How do the records below read from their first line through the line containing "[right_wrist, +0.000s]"? Write those lines out exactly.

> Exercise material:

- Opening Delimiter -

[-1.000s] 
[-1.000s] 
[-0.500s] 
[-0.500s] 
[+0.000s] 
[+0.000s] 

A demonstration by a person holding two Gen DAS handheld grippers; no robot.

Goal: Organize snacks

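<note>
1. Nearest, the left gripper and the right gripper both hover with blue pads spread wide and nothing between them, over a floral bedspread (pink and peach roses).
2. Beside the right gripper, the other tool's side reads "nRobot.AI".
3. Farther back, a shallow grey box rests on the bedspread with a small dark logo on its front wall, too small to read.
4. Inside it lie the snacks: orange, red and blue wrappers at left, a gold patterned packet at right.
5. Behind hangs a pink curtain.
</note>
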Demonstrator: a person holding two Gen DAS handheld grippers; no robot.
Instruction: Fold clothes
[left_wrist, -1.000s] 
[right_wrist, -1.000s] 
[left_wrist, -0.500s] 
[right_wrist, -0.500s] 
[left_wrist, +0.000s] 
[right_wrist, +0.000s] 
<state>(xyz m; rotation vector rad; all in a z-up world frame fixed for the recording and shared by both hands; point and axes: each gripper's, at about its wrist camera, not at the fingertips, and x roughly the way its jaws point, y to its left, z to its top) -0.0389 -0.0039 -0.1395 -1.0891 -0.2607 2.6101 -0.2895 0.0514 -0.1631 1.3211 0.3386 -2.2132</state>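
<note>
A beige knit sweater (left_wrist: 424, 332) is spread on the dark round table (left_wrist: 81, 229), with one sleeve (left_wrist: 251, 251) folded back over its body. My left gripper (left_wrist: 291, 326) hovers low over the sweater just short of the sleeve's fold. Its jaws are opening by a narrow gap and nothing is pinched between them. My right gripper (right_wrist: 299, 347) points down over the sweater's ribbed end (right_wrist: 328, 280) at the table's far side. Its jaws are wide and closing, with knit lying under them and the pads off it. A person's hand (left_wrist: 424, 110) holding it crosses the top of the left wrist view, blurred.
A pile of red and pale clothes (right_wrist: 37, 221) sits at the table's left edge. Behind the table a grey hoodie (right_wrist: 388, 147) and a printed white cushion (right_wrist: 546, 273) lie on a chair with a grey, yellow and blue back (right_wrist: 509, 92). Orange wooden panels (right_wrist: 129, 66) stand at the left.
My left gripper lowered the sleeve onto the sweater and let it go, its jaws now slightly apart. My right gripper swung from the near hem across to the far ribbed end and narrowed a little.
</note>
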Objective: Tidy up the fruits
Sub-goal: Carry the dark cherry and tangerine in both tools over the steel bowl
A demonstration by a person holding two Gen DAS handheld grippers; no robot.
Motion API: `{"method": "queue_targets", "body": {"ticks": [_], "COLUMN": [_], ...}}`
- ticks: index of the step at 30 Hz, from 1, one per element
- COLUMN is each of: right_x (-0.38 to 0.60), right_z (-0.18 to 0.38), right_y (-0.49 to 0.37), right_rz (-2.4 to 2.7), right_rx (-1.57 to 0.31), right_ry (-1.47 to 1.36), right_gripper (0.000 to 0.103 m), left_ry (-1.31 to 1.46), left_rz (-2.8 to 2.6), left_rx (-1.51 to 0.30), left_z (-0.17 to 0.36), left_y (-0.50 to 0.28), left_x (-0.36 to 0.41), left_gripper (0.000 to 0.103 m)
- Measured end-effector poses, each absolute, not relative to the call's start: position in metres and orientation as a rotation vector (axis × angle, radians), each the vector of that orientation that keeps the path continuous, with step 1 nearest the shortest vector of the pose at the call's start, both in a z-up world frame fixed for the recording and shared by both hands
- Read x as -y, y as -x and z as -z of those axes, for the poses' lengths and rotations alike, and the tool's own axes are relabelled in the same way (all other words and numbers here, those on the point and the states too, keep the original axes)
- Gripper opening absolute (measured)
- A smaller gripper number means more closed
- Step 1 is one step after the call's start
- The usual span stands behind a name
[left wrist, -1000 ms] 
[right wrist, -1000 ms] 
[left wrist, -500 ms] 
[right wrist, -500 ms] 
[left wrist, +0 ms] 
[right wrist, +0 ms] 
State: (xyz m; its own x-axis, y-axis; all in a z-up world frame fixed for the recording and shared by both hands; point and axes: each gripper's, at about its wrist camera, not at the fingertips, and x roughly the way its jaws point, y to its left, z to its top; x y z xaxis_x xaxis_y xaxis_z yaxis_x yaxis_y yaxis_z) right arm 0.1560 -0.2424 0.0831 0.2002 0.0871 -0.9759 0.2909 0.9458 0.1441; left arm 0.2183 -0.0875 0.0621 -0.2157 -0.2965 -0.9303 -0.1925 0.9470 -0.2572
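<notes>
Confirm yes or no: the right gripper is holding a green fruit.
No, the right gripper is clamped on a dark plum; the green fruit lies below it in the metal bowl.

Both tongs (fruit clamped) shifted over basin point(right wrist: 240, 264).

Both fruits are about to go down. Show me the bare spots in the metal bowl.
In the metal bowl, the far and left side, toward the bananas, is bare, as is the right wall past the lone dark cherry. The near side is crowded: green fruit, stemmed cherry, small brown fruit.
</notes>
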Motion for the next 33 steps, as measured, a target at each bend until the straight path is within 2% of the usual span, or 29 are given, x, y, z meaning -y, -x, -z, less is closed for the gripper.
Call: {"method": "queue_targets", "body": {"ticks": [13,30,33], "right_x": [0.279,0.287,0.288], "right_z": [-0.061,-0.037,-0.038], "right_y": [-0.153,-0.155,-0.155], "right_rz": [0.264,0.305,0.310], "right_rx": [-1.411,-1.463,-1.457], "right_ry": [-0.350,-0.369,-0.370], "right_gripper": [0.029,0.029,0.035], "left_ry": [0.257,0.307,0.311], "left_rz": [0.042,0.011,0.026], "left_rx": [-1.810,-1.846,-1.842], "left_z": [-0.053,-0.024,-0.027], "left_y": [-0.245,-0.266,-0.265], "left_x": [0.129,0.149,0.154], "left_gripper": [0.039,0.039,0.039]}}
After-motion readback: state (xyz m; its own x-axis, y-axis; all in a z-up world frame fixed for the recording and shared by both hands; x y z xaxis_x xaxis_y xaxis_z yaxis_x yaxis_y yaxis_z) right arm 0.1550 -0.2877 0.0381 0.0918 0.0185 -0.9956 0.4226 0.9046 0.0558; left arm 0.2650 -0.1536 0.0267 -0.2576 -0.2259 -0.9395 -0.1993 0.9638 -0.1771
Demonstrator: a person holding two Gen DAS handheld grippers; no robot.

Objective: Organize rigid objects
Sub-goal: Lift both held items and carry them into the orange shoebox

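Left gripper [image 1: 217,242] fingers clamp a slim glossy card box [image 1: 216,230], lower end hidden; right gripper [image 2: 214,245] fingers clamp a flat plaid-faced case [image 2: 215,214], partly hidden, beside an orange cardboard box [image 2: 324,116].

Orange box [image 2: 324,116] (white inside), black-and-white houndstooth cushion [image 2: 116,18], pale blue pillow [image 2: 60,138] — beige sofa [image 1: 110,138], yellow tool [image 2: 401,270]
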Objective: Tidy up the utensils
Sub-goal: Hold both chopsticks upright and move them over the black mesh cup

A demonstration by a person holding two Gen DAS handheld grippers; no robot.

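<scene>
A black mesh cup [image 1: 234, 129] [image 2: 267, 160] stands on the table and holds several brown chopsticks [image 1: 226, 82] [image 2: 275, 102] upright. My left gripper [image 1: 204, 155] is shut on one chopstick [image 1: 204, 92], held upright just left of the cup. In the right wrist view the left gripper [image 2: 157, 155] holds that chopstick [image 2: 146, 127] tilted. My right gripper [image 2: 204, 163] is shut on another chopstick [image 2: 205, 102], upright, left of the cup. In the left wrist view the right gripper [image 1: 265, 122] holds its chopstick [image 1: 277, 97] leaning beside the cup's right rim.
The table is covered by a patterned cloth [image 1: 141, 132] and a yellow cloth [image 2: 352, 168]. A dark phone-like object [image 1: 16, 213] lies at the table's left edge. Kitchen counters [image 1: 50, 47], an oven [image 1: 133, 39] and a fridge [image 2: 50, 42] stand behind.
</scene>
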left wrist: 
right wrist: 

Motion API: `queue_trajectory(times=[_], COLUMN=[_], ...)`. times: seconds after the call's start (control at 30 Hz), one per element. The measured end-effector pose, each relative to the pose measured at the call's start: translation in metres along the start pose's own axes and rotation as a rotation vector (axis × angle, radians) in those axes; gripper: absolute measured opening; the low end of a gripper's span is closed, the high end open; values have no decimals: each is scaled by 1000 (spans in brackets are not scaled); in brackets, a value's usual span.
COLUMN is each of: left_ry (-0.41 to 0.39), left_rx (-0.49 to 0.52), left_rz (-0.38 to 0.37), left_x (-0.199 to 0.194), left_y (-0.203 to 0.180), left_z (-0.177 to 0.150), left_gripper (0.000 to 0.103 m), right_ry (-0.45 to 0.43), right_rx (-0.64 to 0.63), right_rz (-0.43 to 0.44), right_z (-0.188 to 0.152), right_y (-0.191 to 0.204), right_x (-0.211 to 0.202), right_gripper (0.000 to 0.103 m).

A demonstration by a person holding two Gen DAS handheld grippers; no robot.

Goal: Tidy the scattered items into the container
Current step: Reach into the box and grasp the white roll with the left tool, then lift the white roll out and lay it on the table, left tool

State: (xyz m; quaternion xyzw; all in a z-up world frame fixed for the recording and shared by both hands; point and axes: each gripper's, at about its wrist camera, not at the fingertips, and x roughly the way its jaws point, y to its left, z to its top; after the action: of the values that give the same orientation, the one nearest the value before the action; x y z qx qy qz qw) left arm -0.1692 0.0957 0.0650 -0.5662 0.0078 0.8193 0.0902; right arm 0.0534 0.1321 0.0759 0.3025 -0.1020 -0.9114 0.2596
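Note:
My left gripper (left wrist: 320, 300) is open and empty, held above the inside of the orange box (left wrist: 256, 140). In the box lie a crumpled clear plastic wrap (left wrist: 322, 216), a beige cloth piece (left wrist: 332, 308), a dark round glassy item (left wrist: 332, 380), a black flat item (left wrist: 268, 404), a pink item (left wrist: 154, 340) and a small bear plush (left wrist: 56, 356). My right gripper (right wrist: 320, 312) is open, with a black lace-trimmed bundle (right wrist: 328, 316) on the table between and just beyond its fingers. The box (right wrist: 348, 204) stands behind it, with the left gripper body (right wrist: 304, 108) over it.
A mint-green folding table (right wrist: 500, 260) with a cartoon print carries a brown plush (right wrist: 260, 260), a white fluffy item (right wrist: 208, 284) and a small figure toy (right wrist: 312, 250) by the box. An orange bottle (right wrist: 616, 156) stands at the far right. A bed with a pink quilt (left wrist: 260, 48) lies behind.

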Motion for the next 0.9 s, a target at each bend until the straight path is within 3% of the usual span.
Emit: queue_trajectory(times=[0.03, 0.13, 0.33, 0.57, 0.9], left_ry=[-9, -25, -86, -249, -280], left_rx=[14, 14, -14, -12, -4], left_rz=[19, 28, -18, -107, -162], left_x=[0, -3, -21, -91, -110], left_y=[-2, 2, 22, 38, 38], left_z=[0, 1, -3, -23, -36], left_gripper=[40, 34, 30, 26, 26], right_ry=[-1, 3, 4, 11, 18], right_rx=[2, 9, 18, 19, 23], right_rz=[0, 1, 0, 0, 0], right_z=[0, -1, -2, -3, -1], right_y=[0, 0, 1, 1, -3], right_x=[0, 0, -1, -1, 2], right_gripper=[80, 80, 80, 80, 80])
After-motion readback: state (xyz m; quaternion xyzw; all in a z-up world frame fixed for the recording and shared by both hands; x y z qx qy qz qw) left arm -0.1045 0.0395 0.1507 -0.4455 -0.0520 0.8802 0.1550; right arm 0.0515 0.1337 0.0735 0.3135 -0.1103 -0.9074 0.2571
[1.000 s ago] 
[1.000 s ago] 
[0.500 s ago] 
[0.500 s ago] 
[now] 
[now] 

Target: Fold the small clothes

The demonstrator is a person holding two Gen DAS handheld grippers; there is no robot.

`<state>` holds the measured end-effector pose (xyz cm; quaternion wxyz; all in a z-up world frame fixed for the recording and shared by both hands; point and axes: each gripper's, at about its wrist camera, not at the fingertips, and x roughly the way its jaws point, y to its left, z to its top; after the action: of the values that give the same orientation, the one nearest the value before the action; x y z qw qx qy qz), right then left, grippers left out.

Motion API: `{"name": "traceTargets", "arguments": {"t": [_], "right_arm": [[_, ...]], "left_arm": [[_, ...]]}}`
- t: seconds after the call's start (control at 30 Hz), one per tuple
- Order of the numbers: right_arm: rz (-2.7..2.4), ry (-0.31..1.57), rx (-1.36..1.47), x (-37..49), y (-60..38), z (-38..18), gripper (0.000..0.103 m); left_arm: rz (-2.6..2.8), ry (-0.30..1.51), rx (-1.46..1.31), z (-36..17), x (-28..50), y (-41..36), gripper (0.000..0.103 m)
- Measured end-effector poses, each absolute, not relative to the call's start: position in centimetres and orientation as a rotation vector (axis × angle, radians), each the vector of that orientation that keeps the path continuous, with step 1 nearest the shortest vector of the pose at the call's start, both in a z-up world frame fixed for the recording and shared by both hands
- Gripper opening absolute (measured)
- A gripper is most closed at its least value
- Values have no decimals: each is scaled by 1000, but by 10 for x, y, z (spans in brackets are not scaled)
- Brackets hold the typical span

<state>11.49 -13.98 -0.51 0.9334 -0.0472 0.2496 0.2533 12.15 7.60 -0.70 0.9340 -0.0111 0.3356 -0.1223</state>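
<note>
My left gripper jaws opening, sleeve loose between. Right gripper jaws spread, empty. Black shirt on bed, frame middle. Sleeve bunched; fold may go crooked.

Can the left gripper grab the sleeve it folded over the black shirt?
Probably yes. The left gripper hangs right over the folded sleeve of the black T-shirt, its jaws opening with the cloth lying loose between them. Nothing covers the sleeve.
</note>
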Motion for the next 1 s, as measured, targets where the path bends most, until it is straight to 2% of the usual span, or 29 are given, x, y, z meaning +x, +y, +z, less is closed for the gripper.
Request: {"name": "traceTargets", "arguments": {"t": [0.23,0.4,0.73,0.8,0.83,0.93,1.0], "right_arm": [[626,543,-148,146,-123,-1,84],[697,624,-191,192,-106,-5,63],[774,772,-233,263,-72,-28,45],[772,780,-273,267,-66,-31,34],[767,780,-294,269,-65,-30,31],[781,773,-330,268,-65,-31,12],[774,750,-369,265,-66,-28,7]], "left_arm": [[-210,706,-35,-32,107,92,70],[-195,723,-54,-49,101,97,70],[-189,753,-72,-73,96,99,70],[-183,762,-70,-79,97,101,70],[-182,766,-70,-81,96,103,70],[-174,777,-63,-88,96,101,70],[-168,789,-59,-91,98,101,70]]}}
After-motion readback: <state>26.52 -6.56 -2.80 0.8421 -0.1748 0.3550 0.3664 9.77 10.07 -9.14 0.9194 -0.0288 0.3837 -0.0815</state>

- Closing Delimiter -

> The answer:
[-1.000s] 
[-1.000s] 
[-0.500s] 
[-0.500s] 
[+0.000s] 
[+0.000s] 

A demonstration by a person holding two Gen DAS handheld grippers; no robot.

Goal: Organize snacks

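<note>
1. Nearest, the left gripper and the right gripper both hover with blue pads spread wide and nothing between them, over a floral bedspread (pink and peach roses).
2. Beside the right gripper, the other tool's side reads "nRobot.AI".
3. Farther back, a shallow grey box rests on the bedspread with a small dark logo on its front wall, too small to read.
4. Inside it lie the snacks: orange, red and blue wrappers at left, a gold patterned packet at right.
5. Behind hangs a pink curtain.
</note>
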Demonstrator: a person holding two Gen DAS handheld grippers; no robot.
Instruction: Fold clothes
[left_wrist, -1.000s] 
[right_wrist, -1.000s] 
[left_wrist, -0.500s] 
[right_wrist, -0.500s] 
[left_wrist, +0.000s] 
[right_wrist, +0.000s] 

This finishes the response to the exercise.